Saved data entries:
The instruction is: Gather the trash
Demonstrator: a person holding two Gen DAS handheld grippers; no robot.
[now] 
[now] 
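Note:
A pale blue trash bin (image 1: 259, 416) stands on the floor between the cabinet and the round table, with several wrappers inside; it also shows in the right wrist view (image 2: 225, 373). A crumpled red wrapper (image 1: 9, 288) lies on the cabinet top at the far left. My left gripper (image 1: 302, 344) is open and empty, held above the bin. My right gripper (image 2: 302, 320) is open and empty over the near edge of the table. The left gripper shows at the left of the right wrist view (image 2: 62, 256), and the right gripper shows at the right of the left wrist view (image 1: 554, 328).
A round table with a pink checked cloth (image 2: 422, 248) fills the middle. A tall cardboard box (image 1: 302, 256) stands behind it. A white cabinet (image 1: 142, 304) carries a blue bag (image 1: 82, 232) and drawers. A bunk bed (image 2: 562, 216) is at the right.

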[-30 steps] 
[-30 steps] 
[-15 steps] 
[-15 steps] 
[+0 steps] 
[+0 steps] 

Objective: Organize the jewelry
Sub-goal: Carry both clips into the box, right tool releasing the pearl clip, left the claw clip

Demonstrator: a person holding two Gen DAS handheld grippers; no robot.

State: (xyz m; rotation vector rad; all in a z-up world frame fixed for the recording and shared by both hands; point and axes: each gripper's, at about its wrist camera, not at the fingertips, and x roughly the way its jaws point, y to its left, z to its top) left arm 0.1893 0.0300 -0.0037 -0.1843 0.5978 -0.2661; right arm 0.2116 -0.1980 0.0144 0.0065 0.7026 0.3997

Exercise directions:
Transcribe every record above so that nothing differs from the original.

Solution to this task:
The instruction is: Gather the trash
Demonstrator: a person holding two Gen DAS handheld grippers; no robot.
[now] 
[now] 
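Note:
A pale blue trash bin (image 1: 259, 416) stands on the floor between the cabinet and the round table, with several wrappers inside; it also shows in the right wrist view (image 2: 225, 373). A crumpled red wrapper (image 1: 9, 288) lies on the cabinet top at the far left. My left gripper (image 1: 302, 344) is open and empty, held above the bin. My right gripper (image 2: 302, 320) is open and empty over the near edge of the table. The left gripper shows at the left of the right wrist view (image 2: 62, 256), and the right gripper shows at the right of the left wrist view (image 1: 554, 328).
A round table with a pink checked cloth (image 2: 422, 248) fills the middle. A tall cardboard box (image 1: 302, 256) stands behind it. A white cabinet (image 1: 142, 304) carries a blue bag (image 1: 82, 232) and drawers. A bunk bed (image 2: 562, 216) is at the right.
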
[-30 steps] 
[-30 steps] 
[-15 steps] 
[-15 steps] 
[+0 steps] 
[+0 steps] 

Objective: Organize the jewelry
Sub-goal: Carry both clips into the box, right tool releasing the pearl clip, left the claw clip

Demonstrator: a person holding two Gen DAS handheld grippers; no robot.

State: (xyz m; rotation vector rad; all in a z-up world frame fixed for the recording and shared by both hands; point and axes: each gripper's, at about its wrist camera, not at the fingertips, and x roughly the way its jaws point, y to its left, z to its top) left arm 0.1893 0.0300 -0.0037 -0.1843 0.5978 -0.2661; right arm 0.2116 -0.1980 0.0144 0.0065 0.7026 0.3997

This output requires nothing further.